Requirement: Once the line containing "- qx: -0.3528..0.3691" is found in the records below, return it and each following line exactly, up to and including the line containing "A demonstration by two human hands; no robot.", and nothing else.

┌────────

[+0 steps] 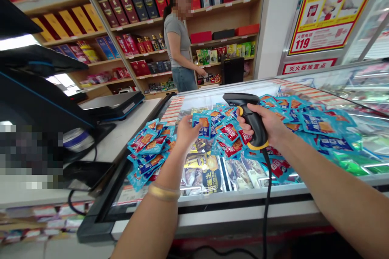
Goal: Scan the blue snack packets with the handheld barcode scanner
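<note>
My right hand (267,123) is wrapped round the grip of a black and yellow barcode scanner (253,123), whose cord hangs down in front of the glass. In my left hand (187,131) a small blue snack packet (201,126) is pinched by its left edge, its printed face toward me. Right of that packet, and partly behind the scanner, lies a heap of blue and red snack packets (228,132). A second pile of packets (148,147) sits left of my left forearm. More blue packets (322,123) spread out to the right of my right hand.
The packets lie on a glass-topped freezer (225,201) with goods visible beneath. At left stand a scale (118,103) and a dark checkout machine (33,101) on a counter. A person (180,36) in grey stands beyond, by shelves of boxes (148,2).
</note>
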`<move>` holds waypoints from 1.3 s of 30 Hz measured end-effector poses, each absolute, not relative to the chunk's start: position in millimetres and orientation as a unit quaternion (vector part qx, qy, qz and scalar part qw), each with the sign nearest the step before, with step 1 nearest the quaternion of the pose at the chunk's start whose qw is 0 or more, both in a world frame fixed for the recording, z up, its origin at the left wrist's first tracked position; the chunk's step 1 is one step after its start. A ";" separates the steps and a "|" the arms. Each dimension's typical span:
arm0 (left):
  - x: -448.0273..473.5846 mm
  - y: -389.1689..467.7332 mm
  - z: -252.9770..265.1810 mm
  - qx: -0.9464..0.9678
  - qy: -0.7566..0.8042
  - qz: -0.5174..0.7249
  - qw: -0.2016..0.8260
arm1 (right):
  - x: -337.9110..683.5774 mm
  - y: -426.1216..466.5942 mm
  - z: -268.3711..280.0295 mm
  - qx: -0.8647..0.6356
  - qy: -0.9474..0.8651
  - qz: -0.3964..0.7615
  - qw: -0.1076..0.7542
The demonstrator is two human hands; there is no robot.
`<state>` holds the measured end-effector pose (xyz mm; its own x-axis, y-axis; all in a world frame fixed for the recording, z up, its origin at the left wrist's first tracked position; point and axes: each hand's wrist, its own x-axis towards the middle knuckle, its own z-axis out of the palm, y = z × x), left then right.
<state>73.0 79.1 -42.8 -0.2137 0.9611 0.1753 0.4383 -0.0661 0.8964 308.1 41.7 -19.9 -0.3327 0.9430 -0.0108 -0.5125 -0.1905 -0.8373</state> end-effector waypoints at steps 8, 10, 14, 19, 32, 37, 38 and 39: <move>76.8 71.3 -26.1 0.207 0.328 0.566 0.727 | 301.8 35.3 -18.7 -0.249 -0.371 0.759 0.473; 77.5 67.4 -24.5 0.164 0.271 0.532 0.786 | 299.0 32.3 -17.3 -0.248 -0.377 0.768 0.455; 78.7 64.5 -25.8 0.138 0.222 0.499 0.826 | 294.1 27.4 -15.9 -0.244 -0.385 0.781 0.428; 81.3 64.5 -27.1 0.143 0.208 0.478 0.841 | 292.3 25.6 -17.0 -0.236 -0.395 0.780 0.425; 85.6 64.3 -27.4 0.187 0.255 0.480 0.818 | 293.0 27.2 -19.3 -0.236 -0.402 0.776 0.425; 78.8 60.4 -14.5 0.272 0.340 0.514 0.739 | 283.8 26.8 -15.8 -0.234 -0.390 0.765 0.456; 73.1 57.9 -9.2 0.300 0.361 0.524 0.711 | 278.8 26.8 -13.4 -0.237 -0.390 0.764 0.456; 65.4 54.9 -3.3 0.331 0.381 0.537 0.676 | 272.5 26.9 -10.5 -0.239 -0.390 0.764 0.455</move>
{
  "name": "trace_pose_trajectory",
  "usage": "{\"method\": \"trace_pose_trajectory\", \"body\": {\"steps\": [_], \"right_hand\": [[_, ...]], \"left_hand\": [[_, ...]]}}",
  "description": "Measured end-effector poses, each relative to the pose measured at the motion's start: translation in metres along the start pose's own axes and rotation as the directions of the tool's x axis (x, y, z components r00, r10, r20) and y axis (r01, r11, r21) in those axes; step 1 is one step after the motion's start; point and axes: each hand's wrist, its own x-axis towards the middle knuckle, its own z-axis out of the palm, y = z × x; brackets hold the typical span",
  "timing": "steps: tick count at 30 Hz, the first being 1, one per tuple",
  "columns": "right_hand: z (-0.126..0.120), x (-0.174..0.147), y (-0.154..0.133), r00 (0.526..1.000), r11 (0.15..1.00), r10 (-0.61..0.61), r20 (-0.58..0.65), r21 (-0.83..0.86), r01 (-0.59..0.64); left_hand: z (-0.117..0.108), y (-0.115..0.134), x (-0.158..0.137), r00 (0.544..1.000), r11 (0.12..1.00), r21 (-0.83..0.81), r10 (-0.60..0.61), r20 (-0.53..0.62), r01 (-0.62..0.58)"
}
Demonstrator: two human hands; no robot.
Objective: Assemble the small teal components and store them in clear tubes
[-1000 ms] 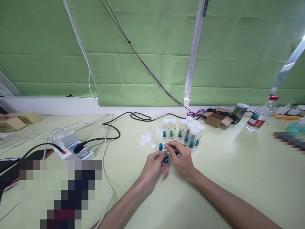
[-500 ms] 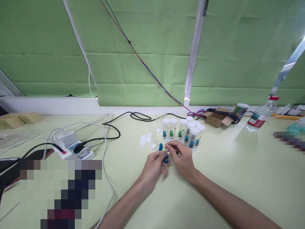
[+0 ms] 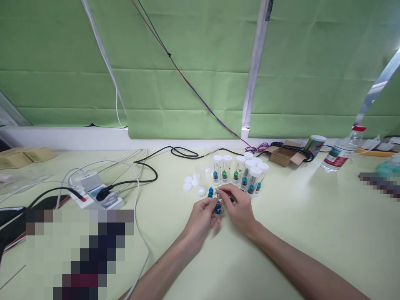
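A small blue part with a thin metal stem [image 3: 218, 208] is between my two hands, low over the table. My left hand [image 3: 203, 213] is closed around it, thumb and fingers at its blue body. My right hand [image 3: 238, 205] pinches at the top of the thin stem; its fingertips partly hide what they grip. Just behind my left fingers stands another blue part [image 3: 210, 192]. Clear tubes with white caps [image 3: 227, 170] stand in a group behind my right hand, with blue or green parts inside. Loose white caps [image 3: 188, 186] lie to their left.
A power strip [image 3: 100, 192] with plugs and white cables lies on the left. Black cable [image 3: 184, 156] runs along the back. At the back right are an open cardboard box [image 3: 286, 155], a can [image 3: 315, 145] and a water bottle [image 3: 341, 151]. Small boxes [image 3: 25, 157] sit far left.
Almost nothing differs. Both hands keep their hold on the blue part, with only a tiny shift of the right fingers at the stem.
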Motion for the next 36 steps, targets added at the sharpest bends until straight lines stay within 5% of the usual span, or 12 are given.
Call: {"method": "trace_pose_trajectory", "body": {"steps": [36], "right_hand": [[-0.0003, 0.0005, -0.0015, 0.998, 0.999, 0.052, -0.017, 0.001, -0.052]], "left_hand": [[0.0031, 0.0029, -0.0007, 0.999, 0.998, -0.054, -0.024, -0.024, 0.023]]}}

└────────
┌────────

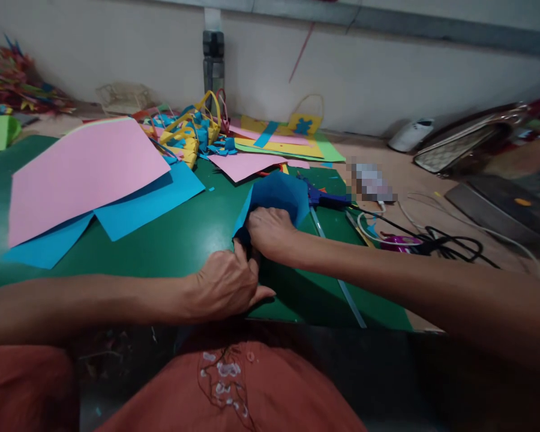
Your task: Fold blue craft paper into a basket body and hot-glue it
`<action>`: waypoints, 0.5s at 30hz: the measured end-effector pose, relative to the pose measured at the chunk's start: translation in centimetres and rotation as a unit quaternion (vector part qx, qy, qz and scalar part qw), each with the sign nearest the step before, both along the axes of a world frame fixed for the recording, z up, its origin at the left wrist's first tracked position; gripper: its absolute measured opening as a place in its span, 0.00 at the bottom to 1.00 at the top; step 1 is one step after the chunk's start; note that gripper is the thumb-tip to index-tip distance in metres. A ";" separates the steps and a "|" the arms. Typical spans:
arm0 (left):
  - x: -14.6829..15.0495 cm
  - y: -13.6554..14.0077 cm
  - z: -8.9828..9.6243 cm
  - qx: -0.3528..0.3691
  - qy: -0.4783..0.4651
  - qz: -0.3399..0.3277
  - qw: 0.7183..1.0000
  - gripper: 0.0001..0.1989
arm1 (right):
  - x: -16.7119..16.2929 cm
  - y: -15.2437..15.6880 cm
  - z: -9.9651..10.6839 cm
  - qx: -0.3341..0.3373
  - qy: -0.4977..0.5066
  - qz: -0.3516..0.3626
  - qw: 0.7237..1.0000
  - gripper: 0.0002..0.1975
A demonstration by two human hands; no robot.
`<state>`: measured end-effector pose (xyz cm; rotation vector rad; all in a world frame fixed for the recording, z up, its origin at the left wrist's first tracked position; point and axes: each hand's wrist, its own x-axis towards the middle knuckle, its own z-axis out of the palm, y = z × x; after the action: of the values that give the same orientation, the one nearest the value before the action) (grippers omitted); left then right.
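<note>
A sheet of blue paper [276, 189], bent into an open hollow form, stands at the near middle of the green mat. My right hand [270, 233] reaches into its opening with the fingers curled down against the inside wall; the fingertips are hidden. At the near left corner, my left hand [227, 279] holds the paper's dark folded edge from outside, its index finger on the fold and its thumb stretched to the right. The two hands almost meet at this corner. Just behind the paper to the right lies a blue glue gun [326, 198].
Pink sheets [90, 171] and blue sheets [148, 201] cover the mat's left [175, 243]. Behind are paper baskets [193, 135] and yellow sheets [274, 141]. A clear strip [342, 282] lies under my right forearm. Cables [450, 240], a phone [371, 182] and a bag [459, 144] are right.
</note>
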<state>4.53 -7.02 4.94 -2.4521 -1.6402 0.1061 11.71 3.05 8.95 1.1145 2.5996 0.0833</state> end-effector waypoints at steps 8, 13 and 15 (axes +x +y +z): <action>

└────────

Task solution:
  - qx: -0.3528..0.3691
  - qy: -0.4783..0.4651
  - qz: -0.3399..0.3277
  - qw: 0.7183..1.0000
  - gripper: 0.0001..0.1989
arm1 (right):
  - x: -16.7119..16.2929 cm
  - y: -15.2437..15.6880 cm
  - z: -9.9651..10.6839 cm
  - qx: -0.3341..0.3373
  - qy: -0.4977..0.5066
  - qz: -0.3516..0.3626
  - qw: 0.7237..1.0000
  - gripper: 0.0002..0.1975
A demonstration by two human hands; no robot.

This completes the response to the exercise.